Enhancing ADAS Safety

Manju Hegde, CEO, Uhnder, joined Grayson Brulte on The Road To Autonomy Podcast to discuss why 4D Digital Imaging Radar will enhance ADAS safety.

The conversation begins with Manju discussing why he gave a talk at the Univeristy of Michigan College of Engineering called; “When We Should Trust Self-Driving Cars” on July 28, 2016. The talk revolved around the topic of trust and the critical role it will play in the adoption of autonomous vehicles.

Trust is important. Trust is in fact, critical.

– Manju Hegde

Without trust, there will not be autonomous vehicles. Consumers have to trust that the autonomous vehicle will get them to and from their destination, safely and on-time.

Trust is a thing that you have to earn slowly. It cannot be accelerated.

– Manju Hegde

To build and maintain trust in autonomous vehicles, the proper exceptions have to be set. To properly set exceptions with the market and investors, Uhnder has focused on the ADAS market because as Manju says; “as a start-up revenue rules”. This philosophy was adapted and implemented because Uhnder is a semiconductor company which by definition is capital intensive.

Radar which got its start in World War II has traditionally been a capital intensive business, but it has been a business that has saved millions of lives around the world. Building upon the first radar systems which were produced in 1935 by Sir Robert Watson-Watt, Grayson asks Manju how radar has evolved since World War II.
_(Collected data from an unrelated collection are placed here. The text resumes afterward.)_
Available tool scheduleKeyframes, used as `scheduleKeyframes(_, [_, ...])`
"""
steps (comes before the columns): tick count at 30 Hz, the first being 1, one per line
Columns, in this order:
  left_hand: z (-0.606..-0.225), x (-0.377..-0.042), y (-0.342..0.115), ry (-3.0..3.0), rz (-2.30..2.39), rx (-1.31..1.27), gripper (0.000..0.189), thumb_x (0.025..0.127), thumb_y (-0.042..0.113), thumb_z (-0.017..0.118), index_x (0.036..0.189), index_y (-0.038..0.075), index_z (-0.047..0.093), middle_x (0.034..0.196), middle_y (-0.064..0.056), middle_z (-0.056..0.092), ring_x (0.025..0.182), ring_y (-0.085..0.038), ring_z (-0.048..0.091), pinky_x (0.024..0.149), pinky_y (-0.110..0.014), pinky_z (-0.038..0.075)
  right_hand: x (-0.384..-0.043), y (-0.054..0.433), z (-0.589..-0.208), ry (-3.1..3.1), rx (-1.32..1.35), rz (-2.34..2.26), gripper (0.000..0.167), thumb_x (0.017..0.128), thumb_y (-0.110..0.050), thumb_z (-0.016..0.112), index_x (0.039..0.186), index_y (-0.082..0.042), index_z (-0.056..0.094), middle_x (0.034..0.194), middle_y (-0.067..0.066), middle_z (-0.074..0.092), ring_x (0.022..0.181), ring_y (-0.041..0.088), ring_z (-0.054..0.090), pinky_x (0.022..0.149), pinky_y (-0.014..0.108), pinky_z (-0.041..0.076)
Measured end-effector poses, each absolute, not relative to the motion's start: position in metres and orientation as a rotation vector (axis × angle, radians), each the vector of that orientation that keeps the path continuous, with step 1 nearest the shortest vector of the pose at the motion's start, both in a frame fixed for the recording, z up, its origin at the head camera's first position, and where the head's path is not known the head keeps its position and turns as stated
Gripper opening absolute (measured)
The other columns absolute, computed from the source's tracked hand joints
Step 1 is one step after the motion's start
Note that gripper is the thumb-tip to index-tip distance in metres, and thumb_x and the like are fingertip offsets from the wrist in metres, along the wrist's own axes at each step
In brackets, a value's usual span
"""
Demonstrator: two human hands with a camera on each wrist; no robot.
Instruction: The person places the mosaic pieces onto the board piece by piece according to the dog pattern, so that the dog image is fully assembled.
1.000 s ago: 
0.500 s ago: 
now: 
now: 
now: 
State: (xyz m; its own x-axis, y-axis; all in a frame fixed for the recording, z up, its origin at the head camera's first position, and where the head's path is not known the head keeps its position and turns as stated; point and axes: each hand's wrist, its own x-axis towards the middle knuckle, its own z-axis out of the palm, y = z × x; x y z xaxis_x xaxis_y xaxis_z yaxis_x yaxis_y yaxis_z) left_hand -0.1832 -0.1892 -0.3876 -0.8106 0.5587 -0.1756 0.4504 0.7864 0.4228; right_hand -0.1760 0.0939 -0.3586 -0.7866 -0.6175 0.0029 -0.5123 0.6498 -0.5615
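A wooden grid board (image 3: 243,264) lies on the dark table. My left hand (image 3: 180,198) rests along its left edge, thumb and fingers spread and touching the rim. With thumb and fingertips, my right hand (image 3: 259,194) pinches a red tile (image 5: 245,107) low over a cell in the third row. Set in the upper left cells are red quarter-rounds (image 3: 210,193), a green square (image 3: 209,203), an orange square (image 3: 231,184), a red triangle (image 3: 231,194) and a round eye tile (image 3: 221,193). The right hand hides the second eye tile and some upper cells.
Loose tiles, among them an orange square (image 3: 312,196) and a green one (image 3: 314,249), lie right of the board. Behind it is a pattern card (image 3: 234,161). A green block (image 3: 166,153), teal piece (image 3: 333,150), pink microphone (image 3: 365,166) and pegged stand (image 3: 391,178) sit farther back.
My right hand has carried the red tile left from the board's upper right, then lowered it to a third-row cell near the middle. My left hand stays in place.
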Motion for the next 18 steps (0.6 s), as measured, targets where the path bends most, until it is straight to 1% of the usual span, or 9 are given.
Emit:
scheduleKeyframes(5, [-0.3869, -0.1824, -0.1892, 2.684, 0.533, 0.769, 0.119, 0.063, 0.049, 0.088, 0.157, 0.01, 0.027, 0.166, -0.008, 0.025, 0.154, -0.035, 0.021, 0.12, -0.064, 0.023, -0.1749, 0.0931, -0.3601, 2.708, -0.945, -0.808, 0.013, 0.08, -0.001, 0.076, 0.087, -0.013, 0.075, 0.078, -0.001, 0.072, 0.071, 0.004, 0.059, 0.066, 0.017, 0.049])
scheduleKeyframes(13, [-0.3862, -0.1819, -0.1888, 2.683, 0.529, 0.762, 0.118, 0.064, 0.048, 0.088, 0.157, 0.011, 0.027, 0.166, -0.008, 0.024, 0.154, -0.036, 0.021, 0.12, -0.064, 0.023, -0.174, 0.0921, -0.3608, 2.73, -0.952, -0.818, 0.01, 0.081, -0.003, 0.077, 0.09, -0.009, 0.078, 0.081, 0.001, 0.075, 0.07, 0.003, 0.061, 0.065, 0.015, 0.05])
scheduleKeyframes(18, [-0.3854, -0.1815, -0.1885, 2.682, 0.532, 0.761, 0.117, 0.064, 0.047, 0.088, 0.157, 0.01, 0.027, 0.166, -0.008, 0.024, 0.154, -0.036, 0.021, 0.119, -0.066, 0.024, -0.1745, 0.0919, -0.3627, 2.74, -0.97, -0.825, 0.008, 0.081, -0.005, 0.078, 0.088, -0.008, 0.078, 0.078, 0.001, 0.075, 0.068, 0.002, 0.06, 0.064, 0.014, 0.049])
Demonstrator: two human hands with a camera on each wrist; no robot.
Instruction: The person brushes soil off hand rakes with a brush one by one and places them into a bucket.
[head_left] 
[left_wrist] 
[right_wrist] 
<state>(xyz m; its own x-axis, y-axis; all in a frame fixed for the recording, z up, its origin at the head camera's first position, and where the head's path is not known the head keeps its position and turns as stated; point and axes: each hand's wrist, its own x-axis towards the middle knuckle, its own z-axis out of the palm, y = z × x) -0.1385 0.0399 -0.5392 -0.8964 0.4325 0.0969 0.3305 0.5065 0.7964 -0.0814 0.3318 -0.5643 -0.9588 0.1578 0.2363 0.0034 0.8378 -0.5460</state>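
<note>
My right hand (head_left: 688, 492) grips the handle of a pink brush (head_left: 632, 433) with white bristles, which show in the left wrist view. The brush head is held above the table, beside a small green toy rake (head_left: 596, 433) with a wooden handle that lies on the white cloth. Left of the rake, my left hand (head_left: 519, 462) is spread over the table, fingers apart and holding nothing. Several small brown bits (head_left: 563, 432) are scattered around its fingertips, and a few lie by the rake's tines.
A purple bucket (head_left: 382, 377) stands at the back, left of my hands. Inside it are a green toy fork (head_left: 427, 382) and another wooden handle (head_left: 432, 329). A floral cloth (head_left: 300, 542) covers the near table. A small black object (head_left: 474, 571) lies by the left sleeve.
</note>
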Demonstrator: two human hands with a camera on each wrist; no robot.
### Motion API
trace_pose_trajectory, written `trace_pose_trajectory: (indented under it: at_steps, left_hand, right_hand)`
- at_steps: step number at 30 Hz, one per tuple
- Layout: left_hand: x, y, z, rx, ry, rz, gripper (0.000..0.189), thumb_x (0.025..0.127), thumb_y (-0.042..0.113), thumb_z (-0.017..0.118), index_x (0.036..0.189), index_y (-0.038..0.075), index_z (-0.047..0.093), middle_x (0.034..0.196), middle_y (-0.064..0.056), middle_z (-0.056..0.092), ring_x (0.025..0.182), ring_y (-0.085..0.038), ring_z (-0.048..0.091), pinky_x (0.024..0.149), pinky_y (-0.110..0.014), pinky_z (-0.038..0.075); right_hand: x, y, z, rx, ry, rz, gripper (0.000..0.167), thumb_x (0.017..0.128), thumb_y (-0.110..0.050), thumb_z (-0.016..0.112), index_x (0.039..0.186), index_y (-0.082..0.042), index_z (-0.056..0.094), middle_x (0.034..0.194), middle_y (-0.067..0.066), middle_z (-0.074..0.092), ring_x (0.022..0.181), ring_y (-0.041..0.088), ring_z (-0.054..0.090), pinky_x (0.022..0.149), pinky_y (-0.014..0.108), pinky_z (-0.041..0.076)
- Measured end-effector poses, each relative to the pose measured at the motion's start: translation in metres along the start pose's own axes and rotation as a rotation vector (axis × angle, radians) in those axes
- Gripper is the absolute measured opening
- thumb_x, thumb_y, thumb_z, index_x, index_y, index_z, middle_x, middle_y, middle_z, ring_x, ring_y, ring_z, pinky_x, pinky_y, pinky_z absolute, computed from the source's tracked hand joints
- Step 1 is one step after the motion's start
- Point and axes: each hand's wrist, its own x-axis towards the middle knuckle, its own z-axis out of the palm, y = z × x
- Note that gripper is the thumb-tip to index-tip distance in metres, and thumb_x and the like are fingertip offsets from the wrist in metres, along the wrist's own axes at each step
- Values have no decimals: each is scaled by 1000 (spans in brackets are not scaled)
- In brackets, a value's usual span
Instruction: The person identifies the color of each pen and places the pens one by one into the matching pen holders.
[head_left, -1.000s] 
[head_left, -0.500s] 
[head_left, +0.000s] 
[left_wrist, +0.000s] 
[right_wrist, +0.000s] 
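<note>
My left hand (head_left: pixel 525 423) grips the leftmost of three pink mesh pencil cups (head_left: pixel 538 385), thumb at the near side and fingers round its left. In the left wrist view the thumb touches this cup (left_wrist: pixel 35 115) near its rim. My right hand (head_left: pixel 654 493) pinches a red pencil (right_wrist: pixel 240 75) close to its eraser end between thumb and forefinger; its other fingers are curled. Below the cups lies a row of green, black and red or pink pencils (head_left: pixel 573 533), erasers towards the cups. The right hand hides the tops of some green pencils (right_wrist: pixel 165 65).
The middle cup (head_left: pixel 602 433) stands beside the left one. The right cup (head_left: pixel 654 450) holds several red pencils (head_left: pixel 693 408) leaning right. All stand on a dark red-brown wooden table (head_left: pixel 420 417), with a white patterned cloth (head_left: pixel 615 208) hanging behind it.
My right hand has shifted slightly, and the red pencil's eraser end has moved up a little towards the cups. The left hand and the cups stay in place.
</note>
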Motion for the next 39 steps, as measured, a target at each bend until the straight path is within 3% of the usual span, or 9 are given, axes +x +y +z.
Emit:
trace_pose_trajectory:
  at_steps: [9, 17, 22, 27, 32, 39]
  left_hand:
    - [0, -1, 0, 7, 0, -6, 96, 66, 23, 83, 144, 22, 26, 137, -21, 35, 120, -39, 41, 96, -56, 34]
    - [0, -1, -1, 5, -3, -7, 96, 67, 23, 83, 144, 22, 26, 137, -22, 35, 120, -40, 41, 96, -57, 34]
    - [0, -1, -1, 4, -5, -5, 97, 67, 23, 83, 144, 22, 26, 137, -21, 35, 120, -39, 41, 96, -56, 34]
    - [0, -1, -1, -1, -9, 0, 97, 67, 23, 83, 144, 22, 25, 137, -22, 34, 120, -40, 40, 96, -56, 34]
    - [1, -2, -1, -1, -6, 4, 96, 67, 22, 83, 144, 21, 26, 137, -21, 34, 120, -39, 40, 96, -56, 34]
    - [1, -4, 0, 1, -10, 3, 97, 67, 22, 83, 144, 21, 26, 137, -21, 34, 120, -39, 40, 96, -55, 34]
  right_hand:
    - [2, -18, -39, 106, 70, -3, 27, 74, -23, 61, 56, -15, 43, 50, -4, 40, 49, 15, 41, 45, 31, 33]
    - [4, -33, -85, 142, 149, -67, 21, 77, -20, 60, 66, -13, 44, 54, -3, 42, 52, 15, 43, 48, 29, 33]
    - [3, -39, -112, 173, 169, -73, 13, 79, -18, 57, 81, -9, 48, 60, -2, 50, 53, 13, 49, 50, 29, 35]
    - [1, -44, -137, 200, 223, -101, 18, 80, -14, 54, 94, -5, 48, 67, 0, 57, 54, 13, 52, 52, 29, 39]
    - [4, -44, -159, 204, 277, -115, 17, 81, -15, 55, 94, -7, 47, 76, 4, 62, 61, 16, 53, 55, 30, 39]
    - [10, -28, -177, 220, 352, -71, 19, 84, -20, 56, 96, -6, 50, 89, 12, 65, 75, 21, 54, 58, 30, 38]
It’s the progress in electronics, because remember in the Second World War, the integrated circuit was not there yet. So that was a huge advance. Then the progress in communications, that’s more recent. I would say that from 1940’s to say the 1990’s, it was a tremendous increase in electronics.

– Manju Hegde

Today, a majority of vehicles on the road have radar. Radar on vehicles increases safety due to their ability to detect objects on the road. The next evolution of radar is 4D Digital Imaging Radar. 4D Digital Imaging Radar has advantages over analog radar such as increased resolution.

The first vehicle that the Uhnder 4D Digital Imaging Radar will be available on will be the Fisker Ocean. Manju goes onto share the following about Henrik Fisker:

He is kind of the like the Frank Lloyd Wright of automotive design.

– Manju Hegde

As the market for 4D Digital Imaging Radar evolves, Manju shares his thoughts on how he sees the market maturing.

Wrapping up the conversation, Manju highlights the benefits of ADAS (Advanced Driver Assistance Systems).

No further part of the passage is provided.